EXERCISE DESCRIPTION ::
Go over the listing that follows and work out how many lines have the string "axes"; reply with the number by itself.

DATA SHOWN ::
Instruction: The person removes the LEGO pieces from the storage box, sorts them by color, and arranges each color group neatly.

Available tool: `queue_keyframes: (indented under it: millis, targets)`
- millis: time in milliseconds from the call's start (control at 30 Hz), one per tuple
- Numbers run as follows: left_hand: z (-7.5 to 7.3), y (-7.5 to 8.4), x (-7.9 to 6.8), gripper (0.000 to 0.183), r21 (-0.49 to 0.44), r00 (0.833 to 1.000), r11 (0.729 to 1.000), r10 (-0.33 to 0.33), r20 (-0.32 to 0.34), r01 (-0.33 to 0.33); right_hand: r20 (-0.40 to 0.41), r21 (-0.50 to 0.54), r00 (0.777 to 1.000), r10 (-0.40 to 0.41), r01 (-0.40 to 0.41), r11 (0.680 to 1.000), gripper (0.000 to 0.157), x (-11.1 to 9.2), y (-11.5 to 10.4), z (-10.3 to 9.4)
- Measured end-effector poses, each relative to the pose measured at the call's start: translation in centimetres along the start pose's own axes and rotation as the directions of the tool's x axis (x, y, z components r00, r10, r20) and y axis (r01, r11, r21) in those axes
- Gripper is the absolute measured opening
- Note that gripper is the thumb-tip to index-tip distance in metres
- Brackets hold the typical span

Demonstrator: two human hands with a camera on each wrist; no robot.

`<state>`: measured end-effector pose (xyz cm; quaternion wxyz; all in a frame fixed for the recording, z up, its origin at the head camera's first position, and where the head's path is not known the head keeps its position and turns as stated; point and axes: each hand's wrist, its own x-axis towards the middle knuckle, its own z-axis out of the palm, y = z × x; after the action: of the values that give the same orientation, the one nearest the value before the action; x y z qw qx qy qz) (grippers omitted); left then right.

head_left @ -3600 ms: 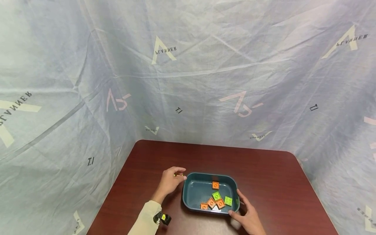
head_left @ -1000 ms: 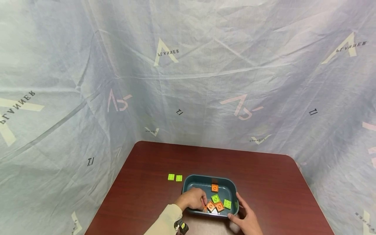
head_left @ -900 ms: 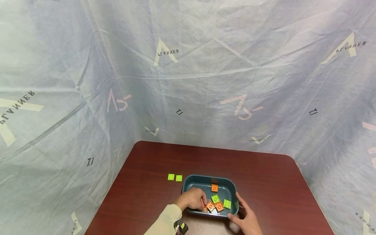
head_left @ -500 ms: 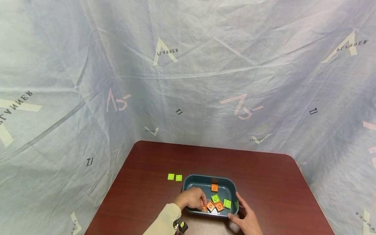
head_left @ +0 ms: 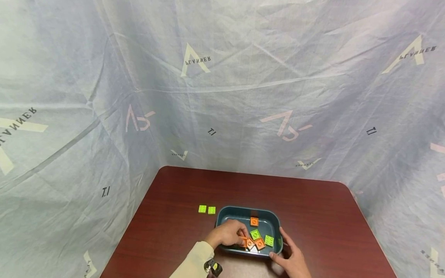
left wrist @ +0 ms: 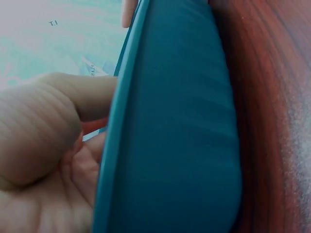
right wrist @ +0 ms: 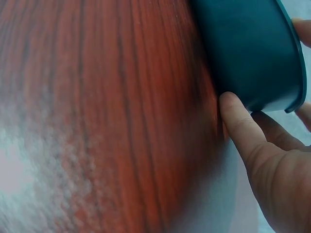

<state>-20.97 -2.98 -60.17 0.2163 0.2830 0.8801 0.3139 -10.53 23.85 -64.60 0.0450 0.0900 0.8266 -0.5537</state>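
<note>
In the head view my left hand [head_left: 228, 232] reaches over the near left side of a dark teal tray [head_left: 274, 216]. Its thumb and fingers pinch an orange toy brick [head_left: 243, 242], partly covered by them. Against that brick lie two more orange bricks, one of them [head_left: 259, 243] beside a lime green brick [head_left: 255, 234]. Another green brick [head_left: 269, 240] sits toward the right end. My right hand [head_left: 294, 258] holds the tray's near right corner, thumb in front and fingers along the end. The tray wall [left wrist: 175, 116] hides the left fingertips in the left wrist view.
Two green bricks [head_left: 202, 209] lie side by side on the dark red table [head_left: 167, 239], left of the tray. One orange brick [head_left: 254, 221] rests near the tray's far wall. Printed grey cloth [head_left: 222, 96] hangs behind and at both sides.
Since the oldest frame, two green bricks have appeared on the table and my left hand has moved into the tray. Lately it has lifted and tilted the orange brick slightly. The right hand stays put.
</note>
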Motion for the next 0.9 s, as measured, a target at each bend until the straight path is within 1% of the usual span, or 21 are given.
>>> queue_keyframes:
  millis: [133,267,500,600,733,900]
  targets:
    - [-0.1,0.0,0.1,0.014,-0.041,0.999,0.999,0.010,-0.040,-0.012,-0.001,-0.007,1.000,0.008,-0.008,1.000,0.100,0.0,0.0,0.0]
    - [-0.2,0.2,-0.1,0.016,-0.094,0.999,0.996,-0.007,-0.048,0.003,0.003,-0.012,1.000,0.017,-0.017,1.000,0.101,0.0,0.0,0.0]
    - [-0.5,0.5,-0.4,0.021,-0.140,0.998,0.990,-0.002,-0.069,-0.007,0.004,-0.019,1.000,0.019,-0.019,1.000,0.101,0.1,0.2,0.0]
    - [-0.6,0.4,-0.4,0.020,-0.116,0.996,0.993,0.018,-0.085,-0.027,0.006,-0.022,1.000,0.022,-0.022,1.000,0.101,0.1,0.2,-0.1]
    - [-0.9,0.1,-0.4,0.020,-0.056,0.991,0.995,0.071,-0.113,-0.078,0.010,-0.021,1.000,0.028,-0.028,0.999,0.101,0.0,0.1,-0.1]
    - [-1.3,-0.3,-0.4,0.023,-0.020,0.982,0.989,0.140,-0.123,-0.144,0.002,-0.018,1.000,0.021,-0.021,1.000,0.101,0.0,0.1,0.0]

RESPONSE TO THIS EXERCISE ::
2